Your answer must be a single number: how many lines in the records include the word "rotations".

○ ○ ○ ○

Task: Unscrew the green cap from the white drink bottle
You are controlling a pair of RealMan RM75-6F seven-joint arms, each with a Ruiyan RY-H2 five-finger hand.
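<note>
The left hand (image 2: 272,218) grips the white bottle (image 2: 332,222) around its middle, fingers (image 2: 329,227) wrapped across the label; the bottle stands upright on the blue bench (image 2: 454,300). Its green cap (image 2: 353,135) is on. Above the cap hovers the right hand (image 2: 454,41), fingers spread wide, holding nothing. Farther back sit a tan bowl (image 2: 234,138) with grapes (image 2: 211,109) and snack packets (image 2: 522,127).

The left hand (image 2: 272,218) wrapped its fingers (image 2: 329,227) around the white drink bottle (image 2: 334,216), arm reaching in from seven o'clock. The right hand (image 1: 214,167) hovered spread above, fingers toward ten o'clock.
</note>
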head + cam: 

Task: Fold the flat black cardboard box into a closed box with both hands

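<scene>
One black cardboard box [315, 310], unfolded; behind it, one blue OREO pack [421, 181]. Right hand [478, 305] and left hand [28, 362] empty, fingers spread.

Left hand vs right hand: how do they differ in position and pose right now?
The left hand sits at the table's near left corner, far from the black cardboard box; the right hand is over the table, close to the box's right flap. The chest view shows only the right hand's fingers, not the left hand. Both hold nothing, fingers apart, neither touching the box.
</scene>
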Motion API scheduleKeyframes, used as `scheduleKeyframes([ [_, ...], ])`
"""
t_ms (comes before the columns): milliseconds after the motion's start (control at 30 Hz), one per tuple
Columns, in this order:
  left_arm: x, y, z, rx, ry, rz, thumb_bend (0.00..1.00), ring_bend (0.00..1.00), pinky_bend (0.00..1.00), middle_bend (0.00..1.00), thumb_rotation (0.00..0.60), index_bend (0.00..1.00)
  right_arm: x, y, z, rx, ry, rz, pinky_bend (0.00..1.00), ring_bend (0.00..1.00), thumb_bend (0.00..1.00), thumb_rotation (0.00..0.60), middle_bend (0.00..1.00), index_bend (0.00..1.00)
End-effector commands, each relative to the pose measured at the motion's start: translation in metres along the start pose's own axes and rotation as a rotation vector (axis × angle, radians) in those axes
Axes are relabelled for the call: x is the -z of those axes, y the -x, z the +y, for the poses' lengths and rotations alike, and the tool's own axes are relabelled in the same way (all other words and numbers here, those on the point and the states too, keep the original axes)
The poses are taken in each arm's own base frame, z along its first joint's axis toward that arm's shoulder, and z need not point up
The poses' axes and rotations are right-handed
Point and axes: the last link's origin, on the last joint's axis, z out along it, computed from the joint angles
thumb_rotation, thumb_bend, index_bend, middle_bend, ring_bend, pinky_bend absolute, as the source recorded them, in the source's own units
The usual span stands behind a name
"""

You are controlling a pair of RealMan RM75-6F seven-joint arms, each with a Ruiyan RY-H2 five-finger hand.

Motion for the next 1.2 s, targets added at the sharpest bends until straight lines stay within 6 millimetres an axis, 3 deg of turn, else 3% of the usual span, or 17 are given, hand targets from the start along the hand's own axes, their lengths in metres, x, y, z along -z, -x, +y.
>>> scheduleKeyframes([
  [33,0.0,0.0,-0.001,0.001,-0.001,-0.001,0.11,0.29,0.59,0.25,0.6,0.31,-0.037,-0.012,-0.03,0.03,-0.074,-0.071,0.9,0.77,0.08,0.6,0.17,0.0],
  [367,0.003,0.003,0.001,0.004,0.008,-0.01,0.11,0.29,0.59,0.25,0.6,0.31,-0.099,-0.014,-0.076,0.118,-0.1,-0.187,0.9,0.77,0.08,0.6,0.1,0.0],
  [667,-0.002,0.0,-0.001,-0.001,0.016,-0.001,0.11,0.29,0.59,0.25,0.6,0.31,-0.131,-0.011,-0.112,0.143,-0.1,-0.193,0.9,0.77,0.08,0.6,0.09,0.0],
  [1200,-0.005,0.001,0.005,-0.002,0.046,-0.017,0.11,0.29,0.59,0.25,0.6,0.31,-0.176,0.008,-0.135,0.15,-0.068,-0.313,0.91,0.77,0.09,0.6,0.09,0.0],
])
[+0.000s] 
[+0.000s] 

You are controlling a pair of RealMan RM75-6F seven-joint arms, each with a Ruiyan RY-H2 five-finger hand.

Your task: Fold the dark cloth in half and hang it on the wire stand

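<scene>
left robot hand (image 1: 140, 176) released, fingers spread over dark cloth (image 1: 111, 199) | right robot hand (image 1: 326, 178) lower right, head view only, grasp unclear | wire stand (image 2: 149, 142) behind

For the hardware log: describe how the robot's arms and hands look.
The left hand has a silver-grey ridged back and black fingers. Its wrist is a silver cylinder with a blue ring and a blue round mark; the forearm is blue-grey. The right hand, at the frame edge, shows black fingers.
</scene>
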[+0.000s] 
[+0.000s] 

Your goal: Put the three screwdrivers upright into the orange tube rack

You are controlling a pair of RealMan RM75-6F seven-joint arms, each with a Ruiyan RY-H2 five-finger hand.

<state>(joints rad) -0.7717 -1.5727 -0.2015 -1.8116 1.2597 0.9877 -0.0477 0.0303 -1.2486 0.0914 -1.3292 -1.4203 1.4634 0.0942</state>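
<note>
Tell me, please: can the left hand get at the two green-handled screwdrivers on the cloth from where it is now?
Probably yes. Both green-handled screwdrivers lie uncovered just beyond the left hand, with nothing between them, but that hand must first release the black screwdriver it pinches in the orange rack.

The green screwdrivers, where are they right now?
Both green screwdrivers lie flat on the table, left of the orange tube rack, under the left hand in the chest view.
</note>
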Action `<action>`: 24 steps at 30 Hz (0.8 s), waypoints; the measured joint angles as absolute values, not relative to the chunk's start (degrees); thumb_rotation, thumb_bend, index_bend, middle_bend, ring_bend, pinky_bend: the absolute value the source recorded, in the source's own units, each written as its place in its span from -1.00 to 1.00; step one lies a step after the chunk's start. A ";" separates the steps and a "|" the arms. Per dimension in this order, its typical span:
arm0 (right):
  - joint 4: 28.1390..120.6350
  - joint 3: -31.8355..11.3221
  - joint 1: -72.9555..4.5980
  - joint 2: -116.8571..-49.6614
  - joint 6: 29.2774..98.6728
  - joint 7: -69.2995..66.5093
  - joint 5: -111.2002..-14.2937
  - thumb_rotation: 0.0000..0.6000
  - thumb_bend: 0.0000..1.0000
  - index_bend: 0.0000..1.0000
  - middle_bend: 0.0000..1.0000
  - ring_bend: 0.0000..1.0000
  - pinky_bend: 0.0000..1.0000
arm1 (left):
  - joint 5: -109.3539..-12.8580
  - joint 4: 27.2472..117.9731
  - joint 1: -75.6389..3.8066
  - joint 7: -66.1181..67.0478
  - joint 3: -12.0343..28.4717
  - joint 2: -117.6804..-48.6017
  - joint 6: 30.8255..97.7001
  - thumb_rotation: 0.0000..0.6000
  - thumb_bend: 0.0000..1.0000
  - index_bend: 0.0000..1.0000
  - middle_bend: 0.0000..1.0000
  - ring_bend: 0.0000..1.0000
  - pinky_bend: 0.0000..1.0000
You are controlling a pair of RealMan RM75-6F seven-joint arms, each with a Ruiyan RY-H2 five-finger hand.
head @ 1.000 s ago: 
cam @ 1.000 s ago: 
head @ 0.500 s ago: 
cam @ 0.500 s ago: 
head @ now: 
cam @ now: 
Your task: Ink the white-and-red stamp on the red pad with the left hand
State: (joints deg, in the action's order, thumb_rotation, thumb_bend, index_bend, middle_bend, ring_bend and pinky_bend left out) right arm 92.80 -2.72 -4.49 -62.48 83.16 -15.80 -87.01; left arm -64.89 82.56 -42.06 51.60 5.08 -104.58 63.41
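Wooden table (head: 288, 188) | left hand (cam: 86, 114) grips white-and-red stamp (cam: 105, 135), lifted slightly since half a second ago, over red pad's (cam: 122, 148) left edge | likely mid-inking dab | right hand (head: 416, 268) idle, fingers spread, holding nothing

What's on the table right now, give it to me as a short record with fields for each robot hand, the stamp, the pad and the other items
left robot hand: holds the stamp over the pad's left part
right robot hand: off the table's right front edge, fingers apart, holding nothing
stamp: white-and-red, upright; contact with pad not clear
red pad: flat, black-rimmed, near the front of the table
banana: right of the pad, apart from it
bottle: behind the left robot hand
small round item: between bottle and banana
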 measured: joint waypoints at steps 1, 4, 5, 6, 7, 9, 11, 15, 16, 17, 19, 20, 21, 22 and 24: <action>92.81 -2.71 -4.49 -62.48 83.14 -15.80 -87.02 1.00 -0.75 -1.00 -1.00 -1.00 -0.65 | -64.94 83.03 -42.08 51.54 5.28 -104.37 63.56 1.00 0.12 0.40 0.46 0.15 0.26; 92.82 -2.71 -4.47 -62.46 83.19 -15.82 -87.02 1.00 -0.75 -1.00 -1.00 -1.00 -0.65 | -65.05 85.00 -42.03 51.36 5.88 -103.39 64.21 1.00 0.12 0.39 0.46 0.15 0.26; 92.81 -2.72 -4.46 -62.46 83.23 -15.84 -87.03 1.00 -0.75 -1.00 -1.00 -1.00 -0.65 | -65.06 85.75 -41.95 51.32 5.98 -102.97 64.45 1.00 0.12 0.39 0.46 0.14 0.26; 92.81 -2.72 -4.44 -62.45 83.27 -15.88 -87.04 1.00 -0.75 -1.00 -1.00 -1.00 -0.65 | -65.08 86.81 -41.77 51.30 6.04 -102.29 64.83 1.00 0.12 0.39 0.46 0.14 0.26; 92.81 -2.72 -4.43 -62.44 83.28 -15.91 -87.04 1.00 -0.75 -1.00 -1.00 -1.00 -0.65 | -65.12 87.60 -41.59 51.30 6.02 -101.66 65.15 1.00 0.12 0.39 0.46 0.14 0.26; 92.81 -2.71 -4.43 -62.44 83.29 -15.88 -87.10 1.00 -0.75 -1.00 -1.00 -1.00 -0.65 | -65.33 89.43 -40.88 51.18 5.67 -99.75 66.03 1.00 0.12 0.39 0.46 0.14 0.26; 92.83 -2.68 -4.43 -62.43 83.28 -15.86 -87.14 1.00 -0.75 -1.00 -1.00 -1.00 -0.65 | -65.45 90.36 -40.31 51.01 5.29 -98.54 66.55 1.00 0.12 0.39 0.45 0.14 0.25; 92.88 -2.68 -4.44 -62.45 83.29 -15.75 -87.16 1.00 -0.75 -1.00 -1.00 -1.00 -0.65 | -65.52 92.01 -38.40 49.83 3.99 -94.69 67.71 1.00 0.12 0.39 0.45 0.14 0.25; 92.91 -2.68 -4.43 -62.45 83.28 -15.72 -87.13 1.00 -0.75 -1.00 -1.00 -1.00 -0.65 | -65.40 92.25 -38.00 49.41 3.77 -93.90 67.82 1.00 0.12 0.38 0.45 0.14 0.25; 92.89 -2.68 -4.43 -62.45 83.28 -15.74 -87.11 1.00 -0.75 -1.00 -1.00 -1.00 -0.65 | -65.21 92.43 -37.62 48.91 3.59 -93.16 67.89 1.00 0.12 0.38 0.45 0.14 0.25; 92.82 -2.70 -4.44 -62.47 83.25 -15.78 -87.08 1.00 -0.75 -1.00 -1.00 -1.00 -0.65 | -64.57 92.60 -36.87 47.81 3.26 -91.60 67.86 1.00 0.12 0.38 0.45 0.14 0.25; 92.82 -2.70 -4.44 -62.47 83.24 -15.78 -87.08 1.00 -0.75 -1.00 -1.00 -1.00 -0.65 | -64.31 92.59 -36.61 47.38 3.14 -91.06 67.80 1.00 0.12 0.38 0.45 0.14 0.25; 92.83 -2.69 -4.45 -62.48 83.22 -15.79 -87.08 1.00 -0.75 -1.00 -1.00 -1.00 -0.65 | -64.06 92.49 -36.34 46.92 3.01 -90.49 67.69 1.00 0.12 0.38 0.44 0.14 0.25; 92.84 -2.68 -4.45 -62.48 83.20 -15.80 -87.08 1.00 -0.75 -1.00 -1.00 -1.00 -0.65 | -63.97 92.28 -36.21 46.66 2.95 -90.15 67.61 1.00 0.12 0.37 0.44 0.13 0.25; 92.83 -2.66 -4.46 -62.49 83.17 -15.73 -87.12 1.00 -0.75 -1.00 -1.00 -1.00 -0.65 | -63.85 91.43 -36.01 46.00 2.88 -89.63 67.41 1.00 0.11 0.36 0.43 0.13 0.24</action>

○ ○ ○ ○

● **Completed exercise**
2